Jika merujuk pada adagium ini, di manakah posisi para intelektual bergelar mentereng tersebut saat kelompok radikal mulai merusak mental generasi muda kita? Apakah deretan gelar Profesor dan Doktor itu hanya berguna untuk memenuhi syarat administratif kenaikan pangkat, sementara taring dakwahnya tumpul ketika berhadapan dengan konflik nyata?
Terpasung Birokrasi, Kalah Tegas dari Akar Rumput
Keluhan para aktivis Aswaja non-PNS ini membuka tabir dikotomi gerakan dakwah hari ini. Ada kesan kuat bahwa status pegawai negeri (PNS) atau kenyamanan posisi struktural di perguruan tinggi telah "menjinakkan" daya kritis sebagian ulama kita. Ketakutan akan risiko politik, kenyamanan fasilitas, atau sekadar enggan keluar dari zona nyaman membuat kebenaran (al-haq) yang seharusnya disuarakan dengan lantang, sengaja diredam.

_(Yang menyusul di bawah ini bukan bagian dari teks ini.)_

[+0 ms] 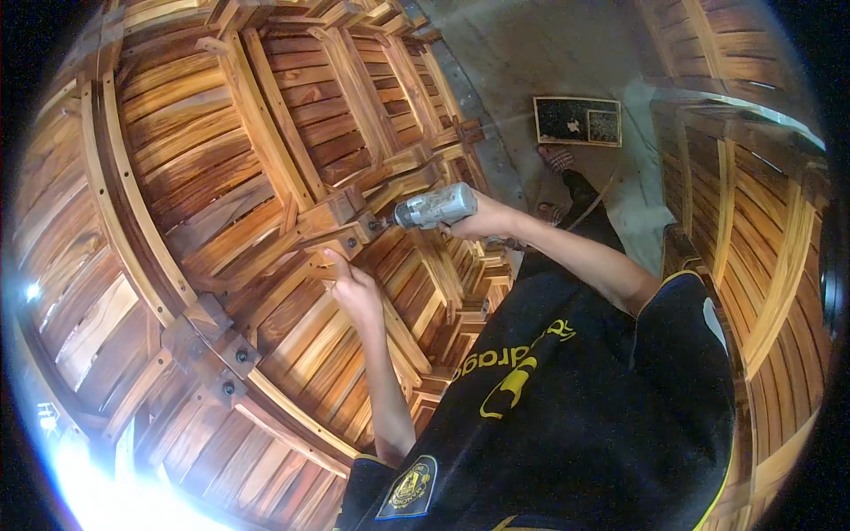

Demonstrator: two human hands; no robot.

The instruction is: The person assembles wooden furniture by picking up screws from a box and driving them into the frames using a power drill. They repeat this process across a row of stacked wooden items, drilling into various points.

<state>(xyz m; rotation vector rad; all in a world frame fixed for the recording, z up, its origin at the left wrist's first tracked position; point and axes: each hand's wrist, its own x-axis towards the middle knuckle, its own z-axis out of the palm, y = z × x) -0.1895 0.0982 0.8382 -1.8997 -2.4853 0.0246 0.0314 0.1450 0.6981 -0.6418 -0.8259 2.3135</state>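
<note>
My right hand (pixel 482 217) is wrapped round the handle of a grey pistol-shaped impact driver (pixel 438 206). The tool's nose points left, close to a dark bolt head (pixel 375 225) in the joint of a slatted wooden frame (pixel 266 133). Just below that joint, my left hand (pixel 357 294) is closed at a wooden block (pixel 329 257), its thumb or a finger extended along the wood. The remaining left fingers are curled and partly hidden. Another dark bolt (pixel 352 242) sits beside the driver's tip.
More slatted wooden pieces (pixel 761 265) stand on the right. A framed dark panel (pixel 575 121) lies on the grey floor (pixel 496 53) near my feet. A thin hose (pixel 611 181) runs by my leg. Dark brackets with bolts (pixel 228 358) join the frame at lower left.
</note>
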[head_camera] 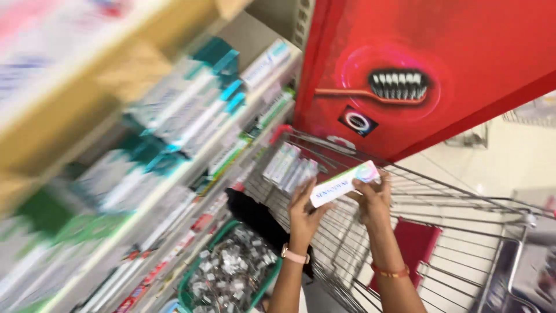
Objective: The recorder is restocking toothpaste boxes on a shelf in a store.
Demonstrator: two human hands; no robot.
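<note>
Head view shows both hands raised over a wire shopping cart [440, 203], gripping a white toothpaste box [344, 184] between them: the left hand [303, 212] clasps its lower end, the right hand [373, 200] pinches the upper end. Blurred shelves [174, 145] of similar boxes run along the left, a red display panel [463, 52] behind.

At my ten o'clock, blurred shelves [174, 179] carry rows of white-and-teal boxes [191, 116]; at four o'clock, the wire cart [463, 203] holds a red item [414, 246].
</note>
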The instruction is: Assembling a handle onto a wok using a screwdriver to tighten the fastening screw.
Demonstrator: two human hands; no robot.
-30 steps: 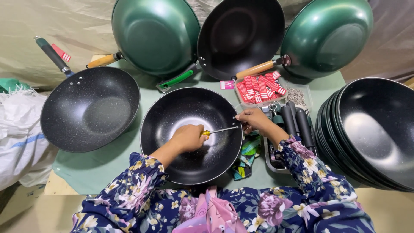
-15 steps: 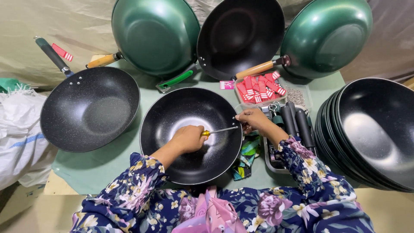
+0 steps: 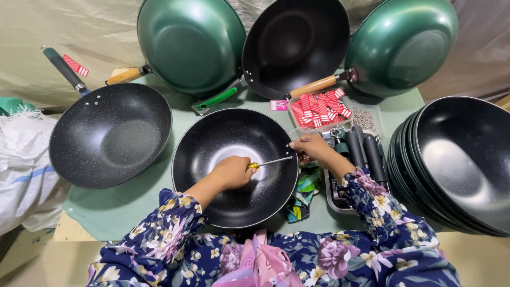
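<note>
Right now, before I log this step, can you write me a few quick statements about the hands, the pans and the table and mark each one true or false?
1. The left hand grips a yellow-handled screwdriver inside the black speckled handle-less wok. True.
2. The right hand rests flat on the green table mat. False: it sits at the wok's right rim, by the screwdriver's tip.
3. A stack of black handle-less woks stands at the right. True.
4. The clear tray of red-and-white tags is inside the centre wok. False: it lies on the mat behind it.
5. Two green wok undersides lean at the back. True.
</note>
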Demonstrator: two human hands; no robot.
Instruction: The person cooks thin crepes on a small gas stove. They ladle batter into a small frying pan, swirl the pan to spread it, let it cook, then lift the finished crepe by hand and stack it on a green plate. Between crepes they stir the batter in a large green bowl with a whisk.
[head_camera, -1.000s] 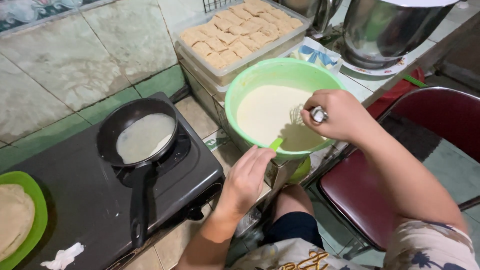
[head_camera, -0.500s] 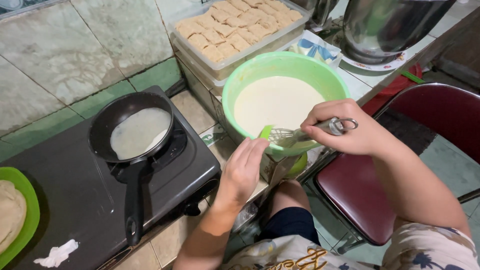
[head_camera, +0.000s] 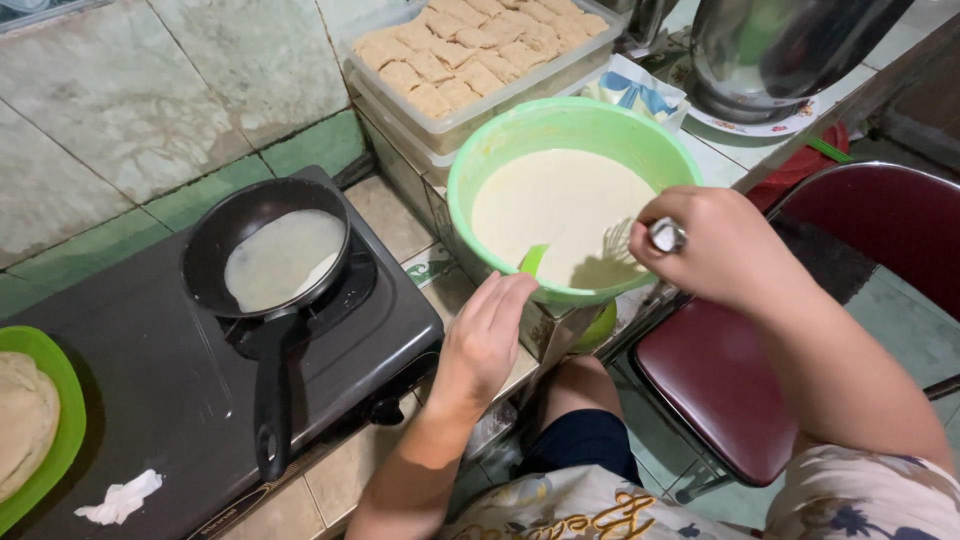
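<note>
A green bowl (head_camera: 520, 130) of pale batter stands on a box in front of me. My right hand (head_camera: 715, 245) grips a metal whisk (head_camera: 625, 238) whose wires dip into the batter at the bowl's near right side. My left hand (head_camera: 485, 335) rests against the bowl's near rim, fingers touching a green handle (head_camera: 533, 260) that sticks out of the batter. To the left, a black frying pan (head_camera: 265, 250) with a thin pale crepe in it sits on a black stove (head_camera: 150, 390).
A clear tub of folded pastries (head_camera: 470, 50) sits behind the bowl. A metal pot (head_camera: 780, 50) stands at top right, a dark red chair (head_camera: 850, 260) at right. A green plate of crepes (head_camera: 35, 420) and a crumpled tissue (head_camera: 120, 497) lie at left.
My right hand lifted the whisk across the bowl's near rim, then brought it back into the batter. The left hand moved up to touch the rim.
</note>
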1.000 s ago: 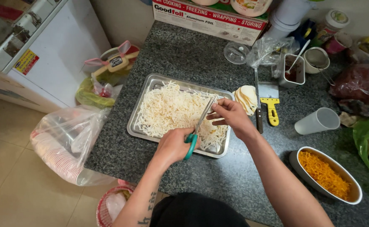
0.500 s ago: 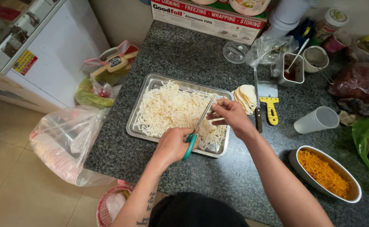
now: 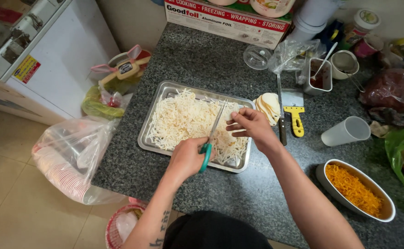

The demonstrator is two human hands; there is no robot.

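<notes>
Scissors [image 3: 212,134], teal-handled, gripped closed-fisted in the left hand [image 3: 187,158] over a steel tray [image 3: 145,139] on the speckled desk [image 3: 197,60]. Seen from the head camera: blades parted a little, long axis running from the handle at 7 o'clock up to the tips at 1 o'clock, tips meeting a pale wafer piece [image 3: 230,116] pinched by the right hand [image 3: 250,125]. Wafer piece lying just past the blade tips, at 1 o'clock from the left grip; right hand the nearer of the two, fingers closed on it from 3 o'clock. Tray heaped with fine pale shreds [image 3: 183,119], thickest toward 10 o'clock. Beside the tray at 2 o'clock, a stack of round wafers [image 3: 268,107], then a knife [image 3: 281,109] and a yellow-handled scraper [image 3: 295,113], both lengthwise 12 to 6. Further out at 3 o'clock, a white cup [image 3: 346,131] tipped on its side. At 4 o'clock, an oval dish [image 3: 322,177] holding orange shreds [image 3: 353,189]. At 1 o'clock, a square metal tin [image 3: 319,74] with dark red paste and a spoon. Off the desk edge at 8 o'clock, a clear bag of stacked cups [image 3: 68,161].
</notes>
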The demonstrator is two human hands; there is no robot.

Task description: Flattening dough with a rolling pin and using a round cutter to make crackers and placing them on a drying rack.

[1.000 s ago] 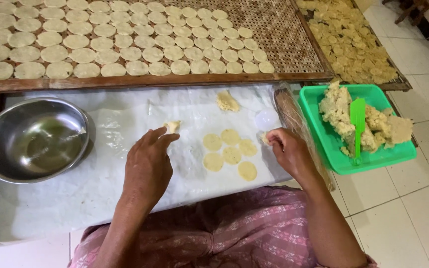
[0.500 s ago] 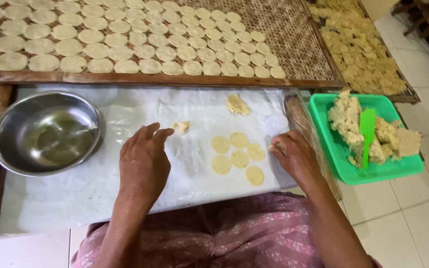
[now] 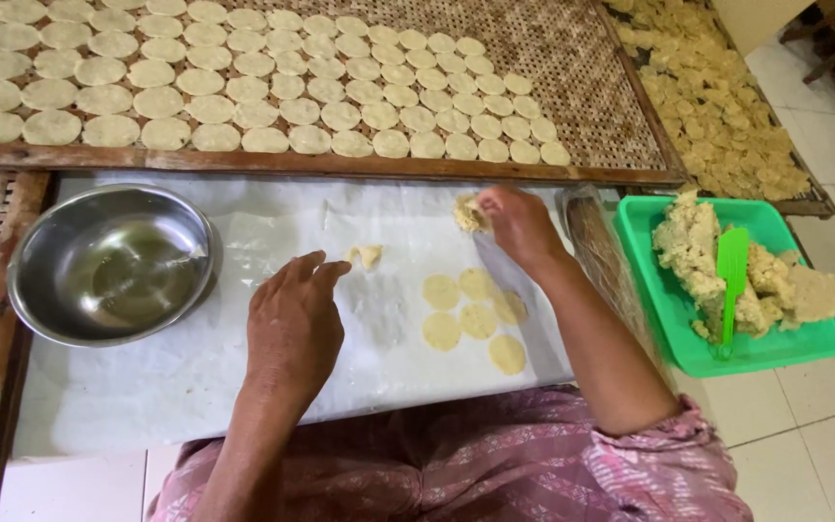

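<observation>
- The right hand (image 3: 519,224) has moved: half a second back it rested near the flattened rounds at the right edge of the sheet; now it has reached farther away, to the dough lump (image 3: 469,213) at the far side of the sheet, and its fingers are pinched on that lump.
- The left hand (image 3: 292,324) has hardly shifted. It lies palm down on the plastic sheet (image 3: 195,377), fingers loosely spread and holding nothing, its fingertips just short of the small dough piece (image 3: 367,255).
- The small piece lies where it did before, apart from both the lump and the rounds.
- Six flattened rounds (image 3: 475,314) lie in a cluster near the right forearm, in the same number and arrangement as earlier, so no new round has been pressed in this last second.
- My reading is that the reach to the lump means fresh dough is being taken, while the left hand steadies the sheet.
- Left of the sheet stands a steel bowl (image 3: 113,261), shiny inside; whether it holds liquid I cannot tell.
- To the far side lies a woven tray (image 3: 572,58) lined with rows of pale discs (image 3: 244,87).
- Right of the sheet, a green tub (image 3: 649,290) holds crumbly dough and a green scraper (image 3: 730,280).
</observation>
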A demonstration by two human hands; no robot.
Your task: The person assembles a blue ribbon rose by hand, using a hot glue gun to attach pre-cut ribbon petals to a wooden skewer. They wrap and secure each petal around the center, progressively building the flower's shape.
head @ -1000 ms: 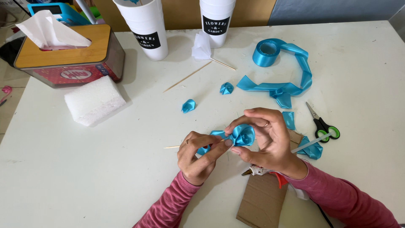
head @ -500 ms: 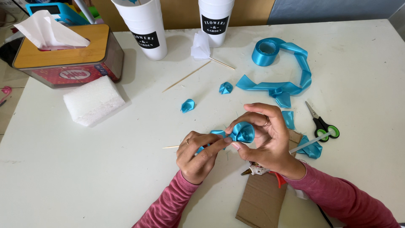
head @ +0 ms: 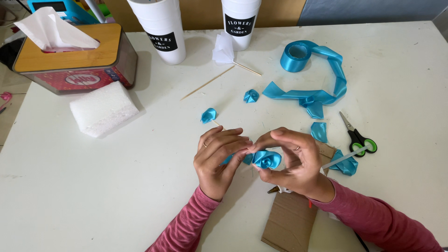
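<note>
— So where do we see the small blue satin ribbon rose (head: 267,159)?
— Pinched between our right hand (head: 293,161) and left hand (head: 219,156), both grasping it just above the white tabletop (head: 93,186).

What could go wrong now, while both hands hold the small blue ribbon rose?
1. The ribbon rose is pinched only by fingertips of the left hand and right hand; a loose grip may let it unroll.
2. The scissors lie close beside the right forearm; a sideways move might knock them.
3. The small loose ribbon rolls could get swept off the table.
</note>
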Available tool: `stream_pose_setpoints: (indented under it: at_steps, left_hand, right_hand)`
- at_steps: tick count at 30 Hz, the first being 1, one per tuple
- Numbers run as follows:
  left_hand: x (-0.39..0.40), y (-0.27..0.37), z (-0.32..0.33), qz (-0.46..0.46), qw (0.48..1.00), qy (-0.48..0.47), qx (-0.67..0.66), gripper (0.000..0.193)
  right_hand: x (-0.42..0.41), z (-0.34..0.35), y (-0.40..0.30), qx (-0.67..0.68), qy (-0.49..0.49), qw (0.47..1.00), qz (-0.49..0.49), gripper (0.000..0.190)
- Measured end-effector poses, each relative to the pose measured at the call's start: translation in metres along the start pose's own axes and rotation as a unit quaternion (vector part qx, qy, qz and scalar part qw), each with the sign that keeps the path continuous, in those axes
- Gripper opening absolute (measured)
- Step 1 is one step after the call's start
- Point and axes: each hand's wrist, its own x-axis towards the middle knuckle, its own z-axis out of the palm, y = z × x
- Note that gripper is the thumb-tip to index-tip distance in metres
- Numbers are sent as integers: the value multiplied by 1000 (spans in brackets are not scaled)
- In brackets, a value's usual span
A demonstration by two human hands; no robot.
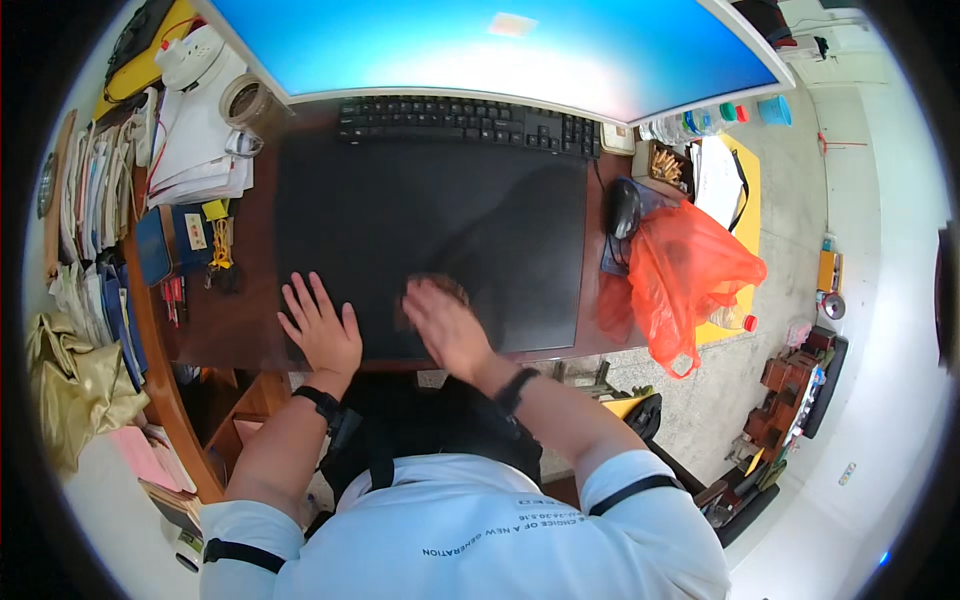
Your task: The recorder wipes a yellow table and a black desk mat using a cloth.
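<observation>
My left hand [322,330] rests palm down at the left front corner of a black desk mat [360,202], fingers spread and nothing in it. Over the front middle of the same mat is my right hand [446,322], blurred, its fingers pointing up and left. A brownish blurred thing [452,285] shows along the edge of that hand; most of it is hidden, and whether I grip it cannot be told. Behind the mat, a black keyboard [465,124] lies below a lit monitor [480,52].
A black mouse [623,210] and a red plastic bag [682,270] sit to the right, near a small box [664,169] of brown pieces. On the left are a glass jar [246,105], stacked papers [199,180], a blue notebook [154,244] and red pens [175,300].
</observation>
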Motion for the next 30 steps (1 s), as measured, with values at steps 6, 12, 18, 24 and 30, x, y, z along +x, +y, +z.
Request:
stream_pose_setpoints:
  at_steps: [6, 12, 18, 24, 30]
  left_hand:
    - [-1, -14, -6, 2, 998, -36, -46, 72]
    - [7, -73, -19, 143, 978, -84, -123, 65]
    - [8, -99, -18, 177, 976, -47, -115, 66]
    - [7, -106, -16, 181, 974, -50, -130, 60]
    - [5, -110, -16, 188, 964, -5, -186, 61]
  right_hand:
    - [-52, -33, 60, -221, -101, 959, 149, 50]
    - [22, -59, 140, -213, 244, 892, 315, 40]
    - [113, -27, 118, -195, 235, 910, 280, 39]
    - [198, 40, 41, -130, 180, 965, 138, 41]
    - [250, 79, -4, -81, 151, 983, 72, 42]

Padahal, Imam Ibnul Qayyim al-Jauziyyah dalam kitab Ad-Daa' wa ad-Dawaa' pernah menggugat fenomena ulama berhati dingin ini:
"Agama dan kebaikan apa yang tersisa pada seseorang yang melihat batasan-batasan Allah dilanggar... namun ia berhati dingin dan diam saja dengan lisan yang kelu?"
Kontras dengan keheningan di menara gading, para aktivis dakwah non-PNS justru berdiri di garis depan. Tanpa gaji bulanan dari negara, tanpa tunjangan sertifikasi, mereka konsisten menjaga benteng akidah Aswaja dari ronggongan paham radikal. Mereka mempraktikkan langsung mandat hadis untuk mengubah kemungkaran dengan tangan dan lisan, bukan sekadar dengan hati yang lemah.
Kembalikan Marwah Ulama Kampus
Kasus intimidasi santri di Lima Puluh Kota harus menjadi momentum refleksi total bagi para akademisi Islam dan tokoh tradisionalis. Kampus tidak boleh hanya menjadi pabrik jurnal ilmiah yang asing bagi problem umat. Gelar akademik tertinggi dalam bidang agama seharusnya melahirkan keberanian tertinggi pula dalam menegakkan keadilan, bukan justru melahirkan sikap pragmatis demi aman.
Jika kelompok takfiri berani tampil agresif menggarap umat dan melakukan intimidasi di ruang publik, maka para ulama, intelektual, dan elite tradisionalis harus melipatgandakan energi mereka. Diperlukan gerakan tandingan yang masif, cerdas, dan bertenaga—bukan sekadar keluhan di balik pintu-pintu rumah. Jangan biarkan publik menilai bahwa gelar Profesor dan Doktor keagamaan kita kalah berwibawa dibanding keikhlasan para aktivis jalanan.
Sebab, jika orang-orang berilmu memilih menjadi "setan bisu" dan membiarkan kebatilan merajalela tanpa perlawanan yang sepadan, maka kita sedang membuka pintu selebar-lebarnya bagi kehancuran peradaban dari dalam rumah kita sendiri.